We notice that there are four entries for each Census tract, with each entry representing one of our requested variables. The summary_value column represents the value of the summary variable, which is total population in this instance. When a summary variable is specified in get_acs, both summary_est and summary_moe columns will be returned.

With this information, we can set up an analysis pipeline in which we calculate a new percent-of-total column and visualize the result for each group in a faceted plot.

harris %>%
  mutate(percent = 100 * (value / summary_value)) %>%
  ggplot(aes(fill = percent)) +
  facet_wrap(~variable) +
  geom_sf(color = NA) +
  theme_void() + 
  scale_fill_viridis_c() + 
  labs(fill = "% of population\n(2020 Census)")

Detailed shoreline mapping with tidycensus and tigris

Geometries in tidycensus default to the Census Bureau’s cartographic boundary shapefiles. Cartographic boundary shapefiles are preferred to the core TIGER/Line shapefiles in tidycensus as their smaller size speeds up processing and because they are pre-clipped to the US coastline.

However, there may be circumstances in which your mapping requires more detail. A good example of this would be maps of New York City, in which even the cartographic boundary shapefiles include water area. For example, take this example of median household income by Census tract in Manhattan (New York County), NY:

library(tidycensus)
library(tidyverse)
options(tigris_use_cache = TRUE)

ny <- get_acs(geography = "tract", 
              variables = "B19013_001", 
              state = "NY", 
              county = "New York", 
              year = 2020, 
              geometry = TRUE)

ggplot(ny, aes(fill = estimate)) + 
  geom_sf() + 
  theme_void() + 
  scale_fill_viridis_c(labels = scales::dollar)

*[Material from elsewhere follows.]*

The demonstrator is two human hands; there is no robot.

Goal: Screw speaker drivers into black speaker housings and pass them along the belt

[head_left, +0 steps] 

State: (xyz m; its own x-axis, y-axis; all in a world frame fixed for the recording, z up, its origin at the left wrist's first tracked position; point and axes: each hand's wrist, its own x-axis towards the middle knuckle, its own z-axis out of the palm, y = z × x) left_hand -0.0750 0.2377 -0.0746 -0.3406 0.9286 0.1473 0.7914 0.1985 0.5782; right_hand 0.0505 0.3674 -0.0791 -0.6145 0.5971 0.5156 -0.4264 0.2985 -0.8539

As illustrated in the graphic, the boundaries of Manhattan include water boundaries - stretching into the Hudson and East Rivers. In turn, a more accurate representation of Manhattan’s land area might be desired. To accomplish this, a tidycensus user can use the core TIGER/Line shapefiles instead with the argument cb = FALSE, then erase water area from Manhattan’s geometry. The erase_water() function in the tigris R package will automatically remove proximate water areas from Census polygons, improving cartographic display. The area_threshold argument determines the percentile ranking of the water areas by size in the data’s proximity to retain; the default, 0.75, will keep the largest 25 percent of areas. Data should be first transformed to a projected coordinate reference system to improve performance.

library(tigris)
library(sf)

ny_erase <- get_acs(
  geography = "tract",
  variables = "B19013_001",
  state = "NY",
  county = "New York",
  year = 2020,
  geometry = TRUE,
  cb = FALSE
) %>%
  st_transform(26918) %>%
  erase_water(year = 2020)

ggplot(ny_erase, aes(fill = estimate)) + 
  geom_sf() + 
  theme_void() + 
  scale_fill_viridis_c(labels = scales::dollar)

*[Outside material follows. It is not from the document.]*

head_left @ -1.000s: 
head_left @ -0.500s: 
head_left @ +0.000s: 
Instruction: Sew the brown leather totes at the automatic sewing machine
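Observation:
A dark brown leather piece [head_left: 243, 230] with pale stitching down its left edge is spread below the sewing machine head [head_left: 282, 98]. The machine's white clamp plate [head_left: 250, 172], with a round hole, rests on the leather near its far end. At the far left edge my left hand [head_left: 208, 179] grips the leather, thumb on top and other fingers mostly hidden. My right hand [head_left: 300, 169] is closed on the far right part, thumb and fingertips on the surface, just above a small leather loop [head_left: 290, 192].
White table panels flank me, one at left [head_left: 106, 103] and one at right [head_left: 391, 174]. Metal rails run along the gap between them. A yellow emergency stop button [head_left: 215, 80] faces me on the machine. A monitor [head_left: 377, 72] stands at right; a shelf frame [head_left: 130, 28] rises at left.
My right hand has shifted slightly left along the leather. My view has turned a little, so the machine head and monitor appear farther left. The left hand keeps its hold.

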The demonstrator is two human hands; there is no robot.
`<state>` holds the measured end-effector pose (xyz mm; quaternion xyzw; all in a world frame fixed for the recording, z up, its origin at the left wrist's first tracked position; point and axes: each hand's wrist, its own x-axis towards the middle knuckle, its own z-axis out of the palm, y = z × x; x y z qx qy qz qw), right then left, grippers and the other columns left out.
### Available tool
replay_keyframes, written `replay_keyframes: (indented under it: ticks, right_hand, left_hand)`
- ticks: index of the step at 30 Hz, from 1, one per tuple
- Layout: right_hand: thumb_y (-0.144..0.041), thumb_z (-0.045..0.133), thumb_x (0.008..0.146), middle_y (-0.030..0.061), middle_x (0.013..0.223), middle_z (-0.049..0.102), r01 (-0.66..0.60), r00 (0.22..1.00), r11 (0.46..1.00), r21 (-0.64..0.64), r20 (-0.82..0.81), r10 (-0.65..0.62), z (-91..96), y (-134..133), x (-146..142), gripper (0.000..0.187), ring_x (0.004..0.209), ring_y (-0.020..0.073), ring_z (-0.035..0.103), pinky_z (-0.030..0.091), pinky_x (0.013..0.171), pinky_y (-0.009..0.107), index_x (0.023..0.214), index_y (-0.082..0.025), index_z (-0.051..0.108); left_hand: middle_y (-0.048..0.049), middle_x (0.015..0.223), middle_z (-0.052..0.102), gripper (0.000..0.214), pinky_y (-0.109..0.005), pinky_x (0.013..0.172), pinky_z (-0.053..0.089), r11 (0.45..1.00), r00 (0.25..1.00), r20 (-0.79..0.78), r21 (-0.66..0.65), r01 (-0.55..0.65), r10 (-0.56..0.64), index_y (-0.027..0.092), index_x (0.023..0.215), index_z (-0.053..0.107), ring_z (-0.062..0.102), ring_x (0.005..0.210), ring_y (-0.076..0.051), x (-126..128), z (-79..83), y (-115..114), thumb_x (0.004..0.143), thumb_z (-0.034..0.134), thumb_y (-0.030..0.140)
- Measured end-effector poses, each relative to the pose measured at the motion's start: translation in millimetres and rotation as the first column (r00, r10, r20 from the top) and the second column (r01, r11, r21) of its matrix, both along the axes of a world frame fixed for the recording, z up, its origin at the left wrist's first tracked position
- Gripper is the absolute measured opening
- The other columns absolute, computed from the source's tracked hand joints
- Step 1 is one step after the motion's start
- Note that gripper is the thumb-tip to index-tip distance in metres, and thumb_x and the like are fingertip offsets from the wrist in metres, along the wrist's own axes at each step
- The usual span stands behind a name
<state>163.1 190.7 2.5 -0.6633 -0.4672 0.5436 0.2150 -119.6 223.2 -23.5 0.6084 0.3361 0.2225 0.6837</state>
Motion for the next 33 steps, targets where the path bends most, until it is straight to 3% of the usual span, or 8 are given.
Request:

The map appears as before, but instead the polygons now hug the shoreline of Manhattan. Setting the same year in erase_water() as your input data is recommended to avoid sliver polygons, which are small polygons that can appear as a result of misaligned overlay operations.

Writing to shapefiles

Beyond this, you might be interested in writing your dataset to a shapefile or GeoJSON for use in external GIS or visualization applications. You can accomplish this with the st_write function in the sf package:

library(sf)
st_write(orange, "orange.shp")

Your tidycensus-obtained dataset can now be used in ArcGIS, QGIS, Tableau, or any other application that reads shapefiles.

There is a lot more you can do with the spatial functionality in tidycensus, including more sophisticated visualization and spatial analysis; look for updates on my blog and in this space.